*TASK*:
From the line containing "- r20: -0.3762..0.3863" to the last line of the records below, retype every line exactly and output nothing else.

◇ ◇ ◇ ◇

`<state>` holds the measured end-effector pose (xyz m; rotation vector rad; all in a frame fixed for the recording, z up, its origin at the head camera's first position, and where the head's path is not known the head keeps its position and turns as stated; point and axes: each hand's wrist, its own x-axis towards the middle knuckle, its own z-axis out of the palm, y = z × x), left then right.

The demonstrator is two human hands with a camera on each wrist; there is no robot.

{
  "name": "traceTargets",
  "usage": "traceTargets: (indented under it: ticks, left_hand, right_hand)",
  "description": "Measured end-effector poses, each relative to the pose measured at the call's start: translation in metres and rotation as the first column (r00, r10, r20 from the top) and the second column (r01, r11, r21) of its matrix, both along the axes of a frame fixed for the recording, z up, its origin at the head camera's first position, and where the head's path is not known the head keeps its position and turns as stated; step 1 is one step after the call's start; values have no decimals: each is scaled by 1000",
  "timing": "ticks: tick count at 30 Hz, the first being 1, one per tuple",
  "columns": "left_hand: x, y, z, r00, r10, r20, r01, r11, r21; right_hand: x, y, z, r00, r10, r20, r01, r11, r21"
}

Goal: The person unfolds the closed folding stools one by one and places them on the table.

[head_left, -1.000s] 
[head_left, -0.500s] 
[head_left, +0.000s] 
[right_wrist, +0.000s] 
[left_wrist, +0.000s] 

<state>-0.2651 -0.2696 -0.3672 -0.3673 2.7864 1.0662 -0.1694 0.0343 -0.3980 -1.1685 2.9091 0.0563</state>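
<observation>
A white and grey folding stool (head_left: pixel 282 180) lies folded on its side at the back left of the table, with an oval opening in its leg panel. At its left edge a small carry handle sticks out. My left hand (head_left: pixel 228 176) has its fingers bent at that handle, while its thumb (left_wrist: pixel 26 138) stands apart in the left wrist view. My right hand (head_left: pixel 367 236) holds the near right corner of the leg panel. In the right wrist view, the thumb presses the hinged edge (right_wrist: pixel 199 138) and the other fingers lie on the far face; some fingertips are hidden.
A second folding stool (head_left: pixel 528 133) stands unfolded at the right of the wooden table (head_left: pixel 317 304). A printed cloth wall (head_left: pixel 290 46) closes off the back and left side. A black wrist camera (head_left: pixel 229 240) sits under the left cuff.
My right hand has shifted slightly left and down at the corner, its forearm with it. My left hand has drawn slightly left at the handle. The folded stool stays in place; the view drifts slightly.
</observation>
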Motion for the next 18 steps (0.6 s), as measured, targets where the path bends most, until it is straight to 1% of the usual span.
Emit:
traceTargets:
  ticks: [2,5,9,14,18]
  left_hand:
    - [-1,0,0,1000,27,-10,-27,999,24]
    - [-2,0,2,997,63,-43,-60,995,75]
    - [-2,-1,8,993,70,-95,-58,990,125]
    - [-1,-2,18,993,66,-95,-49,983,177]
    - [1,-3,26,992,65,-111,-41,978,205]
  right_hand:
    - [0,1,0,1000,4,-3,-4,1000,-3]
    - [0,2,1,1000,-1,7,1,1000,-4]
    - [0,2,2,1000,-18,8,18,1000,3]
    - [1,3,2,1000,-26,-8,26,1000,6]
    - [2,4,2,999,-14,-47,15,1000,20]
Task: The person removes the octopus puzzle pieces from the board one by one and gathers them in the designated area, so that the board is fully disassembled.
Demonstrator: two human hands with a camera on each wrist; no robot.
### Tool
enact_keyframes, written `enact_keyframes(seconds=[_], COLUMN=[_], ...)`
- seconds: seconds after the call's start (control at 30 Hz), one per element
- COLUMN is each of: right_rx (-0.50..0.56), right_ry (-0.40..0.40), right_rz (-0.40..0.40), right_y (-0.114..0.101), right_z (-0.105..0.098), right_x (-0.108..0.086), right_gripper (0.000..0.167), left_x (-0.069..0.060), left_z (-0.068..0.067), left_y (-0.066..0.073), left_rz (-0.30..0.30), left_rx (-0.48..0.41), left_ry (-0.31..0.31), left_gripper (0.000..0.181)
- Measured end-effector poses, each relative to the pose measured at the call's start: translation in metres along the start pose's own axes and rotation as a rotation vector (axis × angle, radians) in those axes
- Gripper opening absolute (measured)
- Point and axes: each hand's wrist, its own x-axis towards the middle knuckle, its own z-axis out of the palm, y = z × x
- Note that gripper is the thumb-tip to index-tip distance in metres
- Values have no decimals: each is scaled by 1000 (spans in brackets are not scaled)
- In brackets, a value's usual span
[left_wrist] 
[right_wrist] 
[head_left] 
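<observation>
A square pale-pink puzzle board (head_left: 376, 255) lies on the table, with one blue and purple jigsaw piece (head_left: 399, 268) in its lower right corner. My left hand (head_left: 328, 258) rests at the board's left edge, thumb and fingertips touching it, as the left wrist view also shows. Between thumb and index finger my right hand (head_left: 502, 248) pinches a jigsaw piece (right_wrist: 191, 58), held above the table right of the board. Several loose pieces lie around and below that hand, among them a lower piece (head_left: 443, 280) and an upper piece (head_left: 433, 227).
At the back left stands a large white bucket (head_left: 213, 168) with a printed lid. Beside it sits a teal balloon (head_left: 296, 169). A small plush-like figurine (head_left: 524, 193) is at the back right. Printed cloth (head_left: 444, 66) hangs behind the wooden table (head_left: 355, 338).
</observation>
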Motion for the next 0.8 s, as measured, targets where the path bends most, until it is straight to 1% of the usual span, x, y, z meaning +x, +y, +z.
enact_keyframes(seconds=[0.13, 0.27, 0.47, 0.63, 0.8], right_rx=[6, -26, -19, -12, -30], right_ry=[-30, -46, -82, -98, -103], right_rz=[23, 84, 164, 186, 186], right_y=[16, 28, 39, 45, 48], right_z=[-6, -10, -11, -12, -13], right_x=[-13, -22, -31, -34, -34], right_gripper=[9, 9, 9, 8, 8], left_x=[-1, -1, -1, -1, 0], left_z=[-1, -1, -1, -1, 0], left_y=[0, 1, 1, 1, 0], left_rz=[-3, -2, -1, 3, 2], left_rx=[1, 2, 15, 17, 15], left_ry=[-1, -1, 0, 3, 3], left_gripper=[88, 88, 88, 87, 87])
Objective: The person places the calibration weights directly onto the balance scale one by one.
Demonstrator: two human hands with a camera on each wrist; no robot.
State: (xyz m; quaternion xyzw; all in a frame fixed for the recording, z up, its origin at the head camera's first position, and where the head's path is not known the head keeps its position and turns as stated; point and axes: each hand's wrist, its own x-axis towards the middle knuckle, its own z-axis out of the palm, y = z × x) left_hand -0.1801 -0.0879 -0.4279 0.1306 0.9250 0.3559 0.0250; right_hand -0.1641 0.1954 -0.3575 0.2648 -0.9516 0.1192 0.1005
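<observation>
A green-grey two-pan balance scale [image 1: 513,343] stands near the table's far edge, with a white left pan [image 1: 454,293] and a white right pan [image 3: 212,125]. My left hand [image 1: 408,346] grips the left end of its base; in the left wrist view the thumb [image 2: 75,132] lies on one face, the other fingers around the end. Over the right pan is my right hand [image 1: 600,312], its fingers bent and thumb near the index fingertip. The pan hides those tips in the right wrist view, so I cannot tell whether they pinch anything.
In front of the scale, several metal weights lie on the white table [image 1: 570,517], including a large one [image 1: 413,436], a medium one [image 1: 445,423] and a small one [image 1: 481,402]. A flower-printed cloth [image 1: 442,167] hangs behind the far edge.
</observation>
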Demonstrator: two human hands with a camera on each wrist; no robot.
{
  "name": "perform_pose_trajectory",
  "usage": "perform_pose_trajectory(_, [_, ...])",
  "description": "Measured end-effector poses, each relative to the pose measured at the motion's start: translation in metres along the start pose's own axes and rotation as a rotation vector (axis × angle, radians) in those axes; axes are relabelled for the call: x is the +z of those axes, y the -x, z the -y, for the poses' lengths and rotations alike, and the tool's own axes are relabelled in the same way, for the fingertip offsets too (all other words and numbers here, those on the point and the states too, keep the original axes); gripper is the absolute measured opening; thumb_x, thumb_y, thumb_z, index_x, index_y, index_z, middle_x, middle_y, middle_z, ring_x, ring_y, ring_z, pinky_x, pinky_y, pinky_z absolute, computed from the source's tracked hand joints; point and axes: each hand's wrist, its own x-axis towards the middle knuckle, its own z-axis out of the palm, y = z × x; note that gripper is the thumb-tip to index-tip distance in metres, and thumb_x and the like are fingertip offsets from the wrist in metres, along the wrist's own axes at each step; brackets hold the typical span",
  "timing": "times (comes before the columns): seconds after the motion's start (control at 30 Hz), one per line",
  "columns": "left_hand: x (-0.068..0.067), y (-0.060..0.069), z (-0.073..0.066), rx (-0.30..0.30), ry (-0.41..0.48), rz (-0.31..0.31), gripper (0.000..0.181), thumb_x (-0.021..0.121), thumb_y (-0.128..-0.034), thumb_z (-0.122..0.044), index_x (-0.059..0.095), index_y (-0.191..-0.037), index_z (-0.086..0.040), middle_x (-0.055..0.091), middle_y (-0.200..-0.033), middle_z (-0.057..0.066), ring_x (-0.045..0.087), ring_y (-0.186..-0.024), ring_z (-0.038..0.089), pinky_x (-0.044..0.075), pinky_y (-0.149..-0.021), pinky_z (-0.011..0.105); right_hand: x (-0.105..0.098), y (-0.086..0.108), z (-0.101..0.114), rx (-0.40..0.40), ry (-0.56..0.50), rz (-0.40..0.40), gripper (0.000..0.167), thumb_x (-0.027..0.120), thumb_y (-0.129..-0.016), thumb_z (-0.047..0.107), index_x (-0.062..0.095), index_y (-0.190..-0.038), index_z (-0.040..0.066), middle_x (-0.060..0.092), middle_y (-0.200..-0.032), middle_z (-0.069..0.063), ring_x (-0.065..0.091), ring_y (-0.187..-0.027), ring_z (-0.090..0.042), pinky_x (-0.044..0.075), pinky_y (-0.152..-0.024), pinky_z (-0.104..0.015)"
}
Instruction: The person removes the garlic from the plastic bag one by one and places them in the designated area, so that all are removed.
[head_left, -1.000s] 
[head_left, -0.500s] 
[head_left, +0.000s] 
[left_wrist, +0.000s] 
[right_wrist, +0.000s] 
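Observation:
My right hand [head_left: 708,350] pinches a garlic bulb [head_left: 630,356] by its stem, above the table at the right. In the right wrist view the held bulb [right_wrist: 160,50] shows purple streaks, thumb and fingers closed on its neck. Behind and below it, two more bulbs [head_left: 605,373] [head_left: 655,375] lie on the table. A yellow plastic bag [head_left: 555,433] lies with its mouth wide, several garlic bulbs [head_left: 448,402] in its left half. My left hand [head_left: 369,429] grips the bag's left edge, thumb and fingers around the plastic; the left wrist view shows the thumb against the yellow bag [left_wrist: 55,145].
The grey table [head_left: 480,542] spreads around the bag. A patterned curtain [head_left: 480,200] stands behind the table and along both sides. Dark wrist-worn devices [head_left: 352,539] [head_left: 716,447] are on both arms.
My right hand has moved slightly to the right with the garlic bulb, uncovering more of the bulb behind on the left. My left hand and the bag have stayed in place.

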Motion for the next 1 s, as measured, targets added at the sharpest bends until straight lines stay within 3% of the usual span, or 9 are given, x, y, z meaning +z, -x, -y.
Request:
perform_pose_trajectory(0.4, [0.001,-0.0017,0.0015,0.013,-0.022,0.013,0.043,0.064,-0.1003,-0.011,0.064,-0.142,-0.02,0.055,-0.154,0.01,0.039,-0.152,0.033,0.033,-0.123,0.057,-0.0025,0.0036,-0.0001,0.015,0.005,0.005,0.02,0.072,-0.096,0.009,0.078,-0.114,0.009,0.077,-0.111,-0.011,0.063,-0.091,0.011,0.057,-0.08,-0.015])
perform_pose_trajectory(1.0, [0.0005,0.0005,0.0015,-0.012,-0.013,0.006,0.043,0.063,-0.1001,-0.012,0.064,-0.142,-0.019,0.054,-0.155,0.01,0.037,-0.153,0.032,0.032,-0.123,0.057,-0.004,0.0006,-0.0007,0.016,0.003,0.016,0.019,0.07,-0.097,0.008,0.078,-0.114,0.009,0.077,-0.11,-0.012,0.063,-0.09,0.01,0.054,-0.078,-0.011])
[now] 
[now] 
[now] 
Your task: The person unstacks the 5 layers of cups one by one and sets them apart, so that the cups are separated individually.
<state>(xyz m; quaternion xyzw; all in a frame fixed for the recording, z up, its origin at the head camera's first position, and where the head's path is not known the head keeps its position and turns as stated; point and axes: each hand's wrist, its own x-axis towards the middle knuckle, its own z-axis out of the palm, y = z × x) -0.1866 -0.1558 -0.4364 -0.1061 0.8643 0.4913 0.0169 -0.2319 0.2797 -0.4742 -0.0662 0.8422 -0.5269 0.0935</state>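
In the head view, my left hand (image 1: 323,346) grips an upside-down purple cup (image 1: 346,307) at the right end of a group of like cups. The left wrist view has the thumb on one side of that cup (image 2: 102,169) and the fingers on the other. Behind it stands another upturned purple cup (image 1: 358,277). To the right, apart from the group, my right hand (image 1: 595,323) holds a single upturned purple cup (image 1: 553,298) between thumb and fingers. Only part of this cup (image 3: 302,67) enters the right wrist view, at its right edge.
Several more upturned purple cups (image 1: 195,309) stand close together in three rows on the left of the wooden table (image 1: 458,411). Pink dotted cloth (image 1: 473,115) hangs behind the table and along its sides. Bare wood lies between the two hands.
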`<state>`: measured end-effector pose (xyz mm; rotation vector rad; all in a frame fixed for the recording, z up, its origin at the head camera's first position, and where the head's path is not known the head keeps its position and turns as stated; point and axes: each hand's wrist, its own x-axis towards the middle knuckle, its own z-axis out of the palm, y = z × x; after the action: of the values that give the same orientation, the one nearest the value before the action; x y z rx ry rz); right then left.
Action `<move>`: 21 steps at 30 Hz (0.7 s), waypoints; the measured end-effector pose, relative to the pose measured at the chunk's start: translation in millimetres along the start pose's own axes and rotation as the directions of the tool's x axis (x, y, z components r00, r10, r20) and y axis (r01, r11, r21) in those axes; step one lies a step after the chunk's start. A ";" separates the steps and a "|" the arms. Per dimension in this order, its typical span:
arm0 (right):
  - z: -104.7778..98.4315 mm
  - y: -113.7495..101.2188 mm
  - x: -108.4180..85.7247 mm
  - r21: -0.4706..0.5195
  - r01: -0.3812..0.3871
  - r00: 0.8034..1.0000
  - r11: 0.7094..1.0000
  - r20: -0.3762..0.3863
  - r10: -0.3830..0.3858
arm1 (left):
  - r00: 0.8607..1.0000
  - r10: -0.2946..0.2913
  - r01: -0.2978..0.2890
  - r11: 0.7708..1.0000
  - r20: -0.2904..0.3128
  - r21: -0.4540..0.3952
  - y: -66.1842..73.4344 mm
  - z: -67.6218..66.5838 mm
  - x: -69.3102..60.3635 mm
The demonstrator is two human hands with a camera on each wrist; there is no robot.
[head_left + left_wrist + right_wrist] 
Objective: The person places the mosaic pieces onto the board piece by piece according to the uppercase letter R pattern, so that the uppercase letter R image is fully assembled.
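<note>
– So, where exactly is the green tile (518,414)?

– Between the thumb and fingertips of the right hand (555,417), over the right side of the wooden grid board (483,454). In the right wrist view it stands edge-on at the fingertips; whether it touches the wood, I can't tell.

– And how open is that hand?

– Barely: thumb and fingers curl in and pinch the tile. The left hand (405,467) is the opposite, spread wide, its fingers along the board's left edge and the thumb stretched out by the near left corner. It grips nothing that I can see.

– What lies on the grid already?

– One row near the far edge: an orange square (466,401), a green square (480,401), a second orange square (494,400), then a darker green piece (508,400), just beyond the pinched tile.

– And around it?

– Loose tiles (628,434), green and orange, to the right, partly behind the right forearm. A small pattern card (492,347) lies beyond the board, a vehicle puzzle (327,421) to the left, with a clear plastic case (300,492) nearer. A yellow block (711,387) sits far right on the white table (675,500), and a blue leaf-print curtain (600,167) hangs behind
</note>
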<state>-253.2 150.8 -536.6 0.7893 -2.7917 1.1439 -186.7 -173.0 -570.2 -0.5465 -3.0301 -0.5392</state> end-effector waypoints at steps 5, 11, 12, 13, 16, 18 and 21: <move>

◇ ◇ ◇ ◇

*ANSWER TO THIS PROBLEM*:
  - r20: -0.3762..0.3863
  - r10: -0.3830..0.3858
arm1 (left):
  - r00: 0.8607..1.0000
  - r10: -0.2946..0.2913
  - r01: -0.2978..0.2890
  - r11: 0.7708..1.0000
  - r20: -0.2904..0.3128
  - r21: -0.4540..0.3952
  - y: -66.1842..73.4344 mm
  - z: -67.6218..66.5838 mm
  - x: -69.3102..60.3635 mm
The demonstrator is two human hands with a camera on each wrist; there is no robot.
[head_left + left_wrist + right_wrist] 
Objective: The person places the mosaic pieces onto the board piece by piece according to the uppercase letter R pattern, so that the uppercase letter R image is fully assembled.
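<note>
– So, where exactly is the green tile (518,414)?

– Between the thumb and fingertips of the right hand (555,417), over the right side of the wooden grid board (483,454). In the right wrist view it stands edge-on at the fingertips; whether it touches the wood, I can't tell.

– And how open is that hand?

– Barely: thumb and fingers curl in and pinch the tile. The left hand (405,467) is the opposite, spread wide, its fingers along the board's left edge and the thumb stretched out by the near left corner. It grips nothing that I can see.

– What lies on the grid already?

– One row near the far edge: an orange square (466,401), a green square (480,401), a second orange square (494,400), then a darker green piece (508,400), just beyond the pinched tile.

– And around it?

– Loose tiles (628,434), green and orange, to the right, partly behind the right forearm. A small pattern card (492,347) lies beyond the board, a vehicle puzzle (327,421) to the left, with a clear plastic case (300,492) nearer. A yellow block (711,387) sits far right on the white table (675,500), and a blue leaf-print curtain (600,167) hangs behind
</note>
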<state>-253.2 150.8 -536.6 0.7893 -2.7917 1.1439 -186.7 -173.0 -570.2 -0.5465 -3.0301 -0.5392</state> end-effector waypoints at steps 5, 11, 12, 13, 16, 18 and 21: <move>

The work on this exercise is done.